INFORMATION SHOWN
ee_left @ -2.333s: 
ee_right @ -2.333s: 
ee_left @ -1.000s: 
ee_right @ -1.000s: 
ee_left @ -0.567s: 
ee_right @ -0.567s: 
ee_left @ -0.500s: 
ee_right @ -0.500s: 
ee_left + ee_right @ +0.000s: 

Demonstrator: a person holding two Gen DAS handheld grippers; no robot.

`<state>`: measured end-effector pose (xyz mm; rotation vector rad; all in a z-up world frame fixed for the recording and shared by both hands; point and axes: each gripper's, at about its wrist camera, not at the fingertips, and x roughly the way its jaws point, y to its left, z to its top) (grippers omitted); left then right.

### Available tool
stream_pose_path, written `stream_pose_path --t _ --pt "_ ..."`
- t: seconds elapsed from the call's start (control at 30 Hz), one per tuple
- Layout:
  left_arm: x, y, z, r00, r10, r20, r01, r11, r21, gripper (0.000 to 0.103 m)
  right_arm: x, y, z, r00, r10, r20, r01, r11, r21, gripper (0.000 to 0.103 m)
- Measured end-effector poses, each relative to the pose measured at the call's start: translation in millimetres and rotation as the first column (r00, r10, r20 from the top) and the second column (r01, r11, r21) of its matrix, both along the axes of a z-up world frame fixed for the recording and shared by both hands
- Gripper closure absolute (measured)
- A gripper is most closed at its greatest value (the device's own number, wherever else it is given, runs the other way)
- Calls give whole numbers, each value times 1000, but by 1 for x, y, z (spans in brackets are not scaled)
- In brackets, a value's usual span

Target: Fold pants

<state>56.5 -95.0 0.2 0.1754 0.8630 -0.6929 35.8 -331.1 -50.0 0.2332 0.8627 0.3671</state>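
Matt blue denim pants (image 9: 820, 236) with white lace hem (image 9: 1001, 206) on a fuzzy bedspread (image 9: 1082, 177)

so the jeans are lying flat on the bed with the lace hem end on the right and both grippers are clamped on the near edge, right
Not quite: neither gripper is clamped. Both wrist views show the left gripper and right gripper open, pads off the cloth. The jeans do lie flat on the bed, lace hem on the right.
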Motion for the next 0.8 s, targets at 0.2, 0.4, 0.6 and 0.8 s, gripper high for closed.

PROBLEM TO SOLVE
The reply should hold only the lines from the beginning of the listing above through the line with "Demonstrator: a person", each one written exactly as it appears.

SOLUTION FOR THIS TASK
ee_left @ -2.333s: 
ee_right @ -2.333s: 
ee_left @ -1.000s: 
ee_right @ -1.000s: 
ee_left @ -0.567s: 
ee_right @ -0.567s: 
ee_left @ -0.500s: 
ee_right @ -0.500s: 
ee_left + ee_right @ +0.000s: 

Demonstrator: a person holding two Gen DAS handheld grippers; no robot.

The exercise was worked through completely.